_THE PROBLEM_
Please restate the listing that follows without changing anything.
= Beginning of Section =
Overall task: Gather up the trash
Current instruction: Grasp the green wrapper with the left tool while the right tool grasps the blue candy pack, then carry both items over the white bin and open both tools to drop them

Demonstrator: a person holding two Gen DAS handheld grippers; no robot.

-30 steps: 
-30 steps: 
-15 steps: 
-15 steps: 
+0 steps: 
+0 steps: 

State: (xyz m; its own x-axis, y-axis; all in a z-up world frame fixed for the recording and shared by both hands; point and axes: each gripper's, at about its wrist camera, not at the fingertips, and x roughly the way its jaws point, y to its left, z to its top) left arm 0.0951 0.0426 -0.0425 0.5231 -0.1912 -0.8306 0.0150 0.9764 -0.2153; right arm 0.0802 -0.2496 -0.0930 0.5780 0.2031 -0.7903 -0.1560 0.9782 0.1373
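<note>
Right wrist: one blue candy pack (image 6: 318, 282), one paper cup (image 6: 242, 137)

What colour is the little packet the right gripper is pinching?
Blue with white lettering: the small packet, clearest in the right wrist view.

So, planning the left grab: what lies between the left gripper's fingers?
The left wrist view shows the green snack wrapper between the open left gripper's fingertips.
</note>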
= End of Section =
_RESULT OF THE EXERCISE_
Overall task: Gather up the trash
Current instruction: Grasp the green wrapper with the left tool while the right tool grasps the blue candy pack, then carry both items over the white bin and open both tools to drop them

Demonstrator: a person holding two Gen DAS handheld grippers; no robot.

-30 steps: 
-30 steps: 
-15 steps: 
-15 steps: 
+0 steps: 
+0 steps: 

State: (xyz m; its own x-axis, y-axis; all in a z-up world frame fixed for the recording and shared by both hands; point and axes: each gripper's, at about its wrist camera, not at the fingertips, and x roughly the way its jaws point, y to its left, z to its top) left arm 0.0951 0.0426 -0.0425 0.5231 -0.1912 -0.8306 0.0150 0.9764 -0.2153; right arm 0.0802 -0.2496 -0.0930 0.5780 0.2031 -0.7903 -0.1560 0.9782 0.1373
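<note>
Right wrist: one blue candy pack (image 6: 318, 282), one paper cup (image 6: 242, 137)

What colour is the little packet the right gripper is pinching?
Blue with white lettering: the small packet, clearest in the right wrist view.

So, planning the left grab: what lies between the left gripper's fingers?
The left wrist view shows the green snack wrapper between the open left gripper's fingertips.
</note>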

The output has been given in full.